## Task to carry out
Using the listing below, set down exactly the lines starting at the line that contains "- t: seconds" and ending at the line that contains "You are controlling", both included, and no others.

## Information provided
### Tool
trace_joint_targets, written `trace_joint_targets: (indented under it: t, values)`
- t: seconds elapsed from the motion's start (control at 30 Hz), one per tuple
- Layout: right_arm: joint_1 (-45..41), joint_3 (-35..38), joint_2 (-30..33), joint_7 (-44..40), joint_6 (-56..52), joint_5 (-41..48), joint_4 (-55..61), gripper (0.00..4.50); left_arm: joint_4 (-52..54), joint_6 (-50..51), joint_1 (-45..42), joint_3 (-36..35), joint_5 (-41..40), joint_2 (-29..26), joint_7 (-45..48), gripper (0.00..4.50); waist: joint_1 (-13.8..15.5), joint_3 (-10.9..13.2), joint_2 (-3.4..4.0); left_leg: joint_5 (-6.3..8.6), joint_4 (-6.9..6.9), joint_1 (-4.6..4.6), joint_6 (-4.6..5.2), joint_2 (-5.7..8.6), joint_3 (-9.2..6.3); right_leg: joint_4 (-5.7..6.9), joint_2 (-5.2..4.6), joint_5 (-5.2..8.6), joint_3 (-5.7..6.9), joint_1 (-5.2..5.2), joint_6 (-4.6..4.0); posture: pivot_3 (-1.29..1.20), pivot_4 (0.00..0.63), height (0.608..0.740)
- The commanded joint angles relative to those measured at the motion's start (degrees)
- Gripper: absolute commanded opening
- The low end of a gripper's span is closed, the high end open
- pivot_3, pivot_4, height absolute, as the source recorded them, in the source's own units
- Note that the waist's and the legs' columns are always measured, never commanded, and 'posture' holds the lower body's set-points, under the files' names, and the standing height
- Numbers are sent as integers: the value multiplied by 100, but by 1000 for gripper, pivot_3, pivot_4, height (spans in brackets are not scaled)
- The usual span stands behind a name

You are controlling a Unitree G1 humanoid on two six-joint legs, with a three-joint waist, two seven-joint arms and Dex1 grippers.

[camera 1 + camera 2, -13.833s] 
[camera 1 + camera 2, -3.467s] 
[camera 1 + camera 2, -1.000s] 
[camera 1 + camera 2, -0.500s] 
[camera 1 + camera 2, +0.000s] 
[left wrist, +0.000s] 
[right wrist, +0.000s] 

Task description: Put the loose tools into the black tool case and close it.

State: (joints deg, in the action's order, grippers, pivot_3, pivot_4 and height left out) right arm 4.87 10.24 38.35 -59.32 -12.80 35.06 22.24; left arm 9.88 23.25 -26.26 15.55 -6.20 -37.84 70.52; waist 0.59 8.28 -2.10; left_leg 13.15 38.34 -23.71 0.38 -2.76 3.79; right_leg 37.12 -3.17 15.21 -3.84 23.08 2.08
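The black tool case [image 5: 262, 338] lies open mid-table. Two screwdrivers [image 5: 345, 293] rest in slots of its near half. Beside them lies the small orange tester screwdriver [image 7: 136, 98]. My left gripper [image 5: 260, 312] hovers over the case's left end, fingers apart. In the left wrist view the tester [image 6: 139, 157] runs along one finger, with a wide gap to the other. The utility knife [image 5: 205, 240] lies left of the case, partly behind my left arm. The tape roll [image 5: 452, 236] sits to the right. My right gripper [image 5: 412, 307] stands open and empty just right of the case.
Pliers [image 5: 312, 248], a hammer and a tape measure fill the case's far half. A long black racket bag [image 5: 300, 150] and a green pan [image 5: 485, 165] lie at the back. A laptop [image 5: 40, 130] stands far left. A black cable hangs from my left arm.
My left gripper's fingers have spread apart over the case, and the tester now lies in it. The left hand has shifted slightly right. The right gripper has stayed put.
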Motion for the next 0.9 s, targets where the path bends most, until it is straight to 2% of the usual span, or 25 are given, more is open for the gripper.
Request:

## Response to this exercise
- t: seconds elapsed from the motion's start (control at 30 Hz), one per tuple
- Layout: right_arm: joint_1 (-45..41), joint_3 (-35..38), joint_2 (-30..33), joint_7 (-44..40), joint_6 (-56..52), joint_5 (-41..48), joint_4 (-55..61), gripper (0.00..4.50); left_arm: joint_4 (-52..54), joint_6 (-50..51), joint_1 (-45..42), joint_3 (-36..35), joint_5 (-41..40), joint_2 (-29..26), joint_7 (-45..48), gripper (0.00..4.50); waist: joint_1 (-13.8..15.5), joint_3 (-10.9..13.2), joint_2 (-3.4..4.0); left_leg: joint_5 (-6.3..8.6), joint_4 (-6.9..6.9), joint_1 (-4.6..4.6), joint_6 (-4.6..5.2), joint_2 (-5.7..8.6), joint_3 (-9.2..6.3); right_leg: joint_4 (-5.7..6.9), joint_2 (-5.2..4.6), joint_5 (-5.2..8.6), joint_3 (-5.7..6.9), joint_1 (-5.2..5.2), joint_6 (-4.6..4.0); posture: pivot_3 (-1.29..1.20), pivot_4 (0.00..0.63), height (0.608..0.740)
- The commanded joint angles relative to those measured at the motion's start (degrees)
- Gripper: absolute commanded opening
- The low end of a gripper's span is closed, the high end open
- pivot_3, pivot_4, height absolute, as the source recorded them, in the source's own units
- Note that the waist's and the legs' columns are always measured, never commanded, and 'posture' holds the lower body's set-points, under the files' names, and the standing height
- Numbers are sent as integers: the value multiplied by 100, but by 1000 for gripper, pivot_3, pivot_4, height (spans in brackets are not scaled)
- The usual span stands behind a name

You are controlling a Unitree G1 humanoid on two six-joint legs, with a three-joint waist, two seven-joint arms and Dex1 grippers.

Nothing else belongs in this answer.